Search code examples
javascriptreactjshttp-headerscorsbluesnap

Can't accses fetch() response location header in JS


I'm having a problem that already disccussed here at stackoverflow and at other platforms (1,2), but the solution that was offered is not possible in my case.

I'm trying to get a Token from BlueSnap (payment proccesing company, details about the exact action can be found here) via POST request and fetch(). the request is working, and the Token is being sended to me via the Location header in the response. I can see the header and the desired token via Chrome dev tools, but I can't get and use it on my JS code. The response.headers object is empty, and any way I tried to accses response.header.Location failed.

I tried This:

console.log(response.headers.get('location'))

And also this

for(const header of response.headers){
  console.log(header);
}

but none of this seems to work.

As disscused here I tried to add this:

'Access-Control-Expose-Headers': 'location'

to my list of headers in the request so it fits CORS policy requiremnts, but it didn't help. I think this should be inserted in the server side, and not in the client. My guess is that I`m not the first to enconuter this issue, but the customer suppurt of BlueSnap doesn't have a solution for this. Is the only possible solution is to add the 'Access-Control-Expose-Headers': 'location' on there servers?

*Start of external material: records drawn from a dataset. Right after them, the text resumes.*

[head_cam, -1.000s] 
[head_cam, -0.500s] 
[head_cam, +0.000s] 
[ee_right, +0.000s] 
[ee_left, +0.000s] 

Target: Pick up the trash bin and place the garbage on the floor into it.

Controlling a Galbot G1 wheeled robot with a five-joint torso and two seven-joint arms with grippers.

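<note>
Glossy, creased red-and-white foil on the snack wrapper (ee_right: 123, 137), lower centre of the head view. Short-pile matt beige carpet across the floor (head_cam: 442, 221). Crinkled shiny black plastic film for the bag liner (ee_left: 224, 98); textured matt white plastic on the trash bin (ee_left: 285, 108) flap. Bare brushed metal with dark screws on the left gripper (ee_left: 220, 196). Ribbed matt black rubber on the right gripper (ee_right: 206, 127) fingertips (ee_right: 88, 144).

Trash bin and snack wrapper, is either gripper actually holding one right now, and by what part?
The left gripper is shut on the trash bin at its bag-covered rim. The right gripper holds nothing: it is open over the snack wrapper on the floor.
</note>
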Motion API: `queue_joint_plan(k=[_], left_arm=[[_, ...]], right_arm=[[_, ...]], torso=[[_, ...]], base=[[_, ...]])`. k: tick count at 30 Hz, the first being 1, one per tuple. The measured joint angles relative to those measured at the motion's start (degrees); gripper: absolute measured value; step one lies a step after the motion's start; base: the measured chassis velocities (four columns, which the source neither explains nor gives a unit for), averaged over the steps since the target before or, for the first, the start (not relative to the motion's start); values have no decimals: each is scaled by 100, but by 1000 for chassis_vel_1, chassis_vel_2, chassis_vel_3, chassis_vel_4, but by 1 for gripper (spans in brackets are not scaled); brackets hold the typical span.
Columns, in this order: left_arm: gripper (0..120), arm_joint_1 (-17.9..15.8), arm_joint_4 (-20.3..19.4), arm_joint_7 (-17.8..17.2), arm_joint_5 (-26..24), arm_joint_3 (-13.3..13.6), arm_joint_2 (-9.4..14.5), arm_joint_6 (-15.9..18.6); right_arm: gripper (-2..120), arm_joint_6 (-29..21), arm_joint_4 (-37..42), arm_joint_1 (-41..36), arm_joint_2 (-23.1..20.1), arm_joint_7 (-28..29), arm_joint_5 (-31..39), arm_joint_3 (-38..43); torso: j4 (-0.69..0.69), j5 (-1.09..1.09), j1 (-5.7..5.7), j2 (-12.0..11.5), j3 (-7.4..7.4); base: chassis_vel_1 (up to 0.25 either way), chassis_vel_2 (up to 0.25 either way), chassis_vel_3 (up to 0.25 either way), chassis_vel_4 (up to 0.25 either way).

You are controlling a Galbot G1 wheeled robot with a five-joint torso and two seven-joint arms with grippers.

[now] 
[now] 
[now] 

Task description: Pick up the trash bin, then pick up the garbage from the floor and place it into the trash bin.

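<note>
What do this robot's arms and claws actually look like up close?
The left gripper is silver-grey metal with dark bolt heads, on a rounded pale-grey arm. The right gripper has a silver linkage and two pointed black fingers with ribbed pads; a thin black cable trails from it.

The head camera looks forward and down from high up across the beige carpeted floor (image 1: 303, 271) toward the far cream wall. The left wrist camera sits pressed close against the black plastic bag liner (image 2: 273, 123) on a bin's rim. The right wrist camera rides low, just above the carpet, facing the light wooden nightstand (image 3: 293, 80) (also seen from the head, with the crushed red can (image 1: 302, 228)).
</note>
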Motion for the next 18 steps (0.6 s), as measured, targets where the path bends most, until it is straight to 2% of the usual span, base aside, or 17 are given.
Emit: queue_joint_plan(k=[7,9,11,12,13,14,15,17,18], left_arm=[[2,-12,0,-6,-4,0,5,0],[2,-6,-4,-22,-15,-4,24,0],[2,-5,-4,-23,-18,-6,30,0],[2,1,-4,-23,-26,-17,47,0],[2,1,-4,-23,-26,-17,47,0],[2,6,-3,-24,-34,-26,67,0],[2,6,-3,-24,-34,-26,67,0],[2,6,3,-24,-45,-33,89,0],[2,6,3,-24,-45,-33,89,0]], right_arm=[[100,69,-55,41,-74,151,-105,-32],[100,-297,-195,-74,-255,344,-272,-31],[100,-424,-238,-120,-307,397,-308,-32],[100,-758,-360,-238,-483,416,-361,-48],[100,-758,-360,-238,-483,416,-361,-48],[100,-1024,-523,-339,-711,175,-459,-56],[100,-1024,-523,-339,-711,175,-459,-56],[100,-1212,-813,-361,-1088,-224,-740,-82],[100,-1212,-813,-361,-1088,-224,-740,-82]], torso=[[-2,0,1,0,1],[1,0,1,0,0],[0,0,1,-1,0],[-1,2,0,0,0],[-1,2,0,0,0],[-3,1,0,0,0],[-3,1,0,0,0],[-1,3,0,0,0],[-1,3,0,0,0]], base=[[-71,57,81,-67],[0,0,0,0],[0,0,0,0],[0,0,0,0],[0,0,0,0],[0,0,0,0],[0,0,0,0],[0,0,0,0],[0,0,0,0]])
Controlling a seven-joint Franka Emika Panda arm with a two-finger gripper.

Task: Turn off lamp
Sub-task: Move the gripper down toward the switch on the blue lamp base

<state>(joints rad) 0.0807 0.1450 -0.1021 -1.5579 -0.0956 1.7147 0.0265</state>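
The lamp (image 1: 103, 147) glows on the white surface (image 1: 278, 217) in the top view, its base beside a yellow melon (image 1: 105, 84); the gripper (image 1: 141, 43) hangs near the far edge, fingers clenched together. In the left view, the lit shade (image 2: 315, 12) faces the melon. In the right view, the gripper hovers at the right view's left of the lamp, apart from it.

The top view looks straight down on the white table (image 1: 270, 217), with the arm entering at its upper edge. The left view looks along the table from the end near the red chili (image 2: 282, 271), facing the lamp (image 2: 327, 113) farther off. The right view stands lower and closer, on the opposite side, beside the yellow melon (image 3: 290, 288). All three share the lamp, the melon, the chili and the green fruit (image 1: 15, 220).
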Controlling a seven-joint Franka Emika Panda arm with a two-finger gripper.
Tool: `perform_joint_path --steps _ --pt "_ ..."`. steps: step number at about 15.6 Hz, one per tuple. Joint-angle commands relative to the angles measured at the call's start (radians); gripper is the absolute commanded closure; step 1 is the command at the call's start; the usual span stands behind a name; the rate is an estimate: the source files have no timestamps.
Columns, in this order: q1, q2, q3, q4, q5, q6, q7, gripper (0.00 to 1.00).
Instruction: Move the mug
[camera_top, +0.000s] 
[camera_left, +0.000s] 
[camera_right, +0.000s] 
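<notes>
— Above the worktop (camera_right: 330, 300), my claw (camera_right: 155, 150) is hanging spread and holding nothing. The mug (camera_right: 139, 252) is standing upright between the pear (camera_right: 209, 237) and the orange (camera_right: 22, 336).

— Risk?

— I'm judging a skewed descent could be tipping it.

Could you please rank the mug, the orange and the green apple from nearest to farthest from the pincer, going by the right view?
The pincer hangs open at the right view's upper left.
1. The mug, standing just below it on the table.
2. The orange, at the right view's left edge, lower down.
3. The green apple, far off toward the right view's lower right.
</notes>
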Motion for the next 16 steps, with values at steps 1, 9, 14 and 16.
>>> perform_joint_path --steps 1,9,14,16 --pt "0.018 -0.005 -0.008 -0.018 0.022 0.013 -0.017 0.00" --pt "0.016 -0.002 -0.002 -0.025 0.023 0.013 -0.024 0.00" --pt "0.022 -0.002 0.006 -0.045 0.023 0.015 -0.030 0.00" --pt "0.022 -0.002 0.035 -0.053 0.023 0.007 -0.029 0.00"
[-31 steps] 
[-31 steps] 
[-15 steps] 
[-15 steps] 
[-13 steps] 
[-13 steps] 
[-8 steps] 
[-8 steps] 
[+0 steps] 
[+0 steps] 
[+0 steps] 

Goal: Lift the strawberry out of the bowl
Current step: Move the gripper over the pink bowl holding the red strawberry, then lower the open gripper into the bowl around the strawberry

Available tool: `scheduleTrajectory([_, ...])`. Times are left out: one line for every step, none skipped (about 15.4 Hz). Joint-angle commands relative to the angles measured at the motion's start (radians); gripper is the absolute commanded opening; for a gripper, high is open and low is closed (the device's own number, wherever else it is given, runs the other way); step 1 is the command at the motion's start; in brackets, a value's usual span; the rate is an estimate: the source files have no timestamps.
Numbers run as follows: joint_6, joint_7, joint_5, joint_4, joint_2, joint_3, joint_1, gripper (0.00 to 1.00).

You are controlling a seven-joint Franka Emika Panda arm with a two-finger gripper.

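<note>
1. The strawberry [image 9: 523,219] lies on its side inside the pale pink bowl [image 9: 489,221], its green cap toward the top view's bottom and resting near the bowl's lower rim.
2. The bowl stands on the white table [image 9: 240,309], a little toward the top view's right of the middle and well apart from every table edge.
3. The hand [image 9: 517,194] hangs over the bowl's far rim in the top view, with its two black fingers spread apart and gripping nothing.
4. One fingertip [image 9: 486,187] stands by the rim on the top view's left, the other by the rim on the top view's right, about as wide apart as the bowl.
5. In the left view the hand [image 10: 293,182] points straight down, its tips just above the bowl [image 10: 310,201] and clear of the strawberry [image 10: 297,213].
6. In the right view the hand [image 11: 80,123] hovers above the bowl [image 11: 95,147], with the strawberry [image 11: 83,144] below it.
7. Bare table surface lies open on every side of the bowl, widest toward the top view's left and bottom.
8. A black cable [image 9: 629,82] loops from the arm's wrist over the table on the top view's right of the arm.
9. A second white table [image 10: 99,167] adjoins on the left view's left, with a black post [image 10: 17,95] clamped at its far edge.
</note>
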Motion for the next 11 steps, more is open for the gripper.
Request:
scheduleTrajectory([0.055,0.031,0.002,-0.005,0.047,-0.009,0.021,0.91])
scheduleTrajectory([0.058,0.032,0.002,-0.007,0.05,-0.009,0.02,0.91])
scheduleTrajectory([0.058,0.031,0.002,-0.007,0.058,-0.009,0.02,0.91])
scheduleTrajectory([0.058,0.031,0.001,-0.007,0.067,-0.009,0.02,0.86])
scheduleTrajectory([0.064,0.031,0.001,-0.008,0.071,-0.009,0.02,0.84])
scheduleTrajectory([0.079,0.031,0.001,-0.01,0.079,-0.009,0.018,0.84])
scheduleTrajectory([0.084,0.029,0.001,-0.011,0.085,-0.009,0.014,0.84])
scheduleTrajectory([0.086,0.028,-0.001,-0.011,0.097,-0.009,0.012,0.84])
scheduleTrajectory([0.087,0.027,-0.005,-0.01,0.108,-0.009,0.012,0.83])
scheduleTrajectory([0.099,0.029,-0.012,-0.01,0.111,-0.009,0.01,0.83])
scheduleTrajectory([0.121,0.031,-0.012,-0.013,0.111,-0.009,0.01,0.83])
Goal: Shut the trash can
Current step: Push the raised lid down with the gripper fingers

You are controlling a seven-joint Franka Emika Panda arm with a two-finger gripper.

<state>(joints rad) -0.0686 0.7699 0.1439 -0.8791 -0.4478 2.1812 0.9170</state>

My question is this: How can i accses this http response Location header, which is defenatly sent to my browser, but can't be used at the moment with my JS code.

Thanks a lot for your time and effort!

*I dont think i matter for this specific issue, but I'm working on this project with ReactJS


Solution

  • You can't.

    The APIs for making HTTP requests from JavaScript in a web browser (fetch and XMLHttpRequest) follow redirects transparently.

    The response object will contain the response for the request to the location specified in the location header. You never get access to the response containing the redirect instruction.


    If you read the documentation for the API, it says:

    You create a Hosted Payment Fields token for the specific checkout session, using a server-to-server API call.

    … so you shouldn't be accessing that from client-side JS in the first place.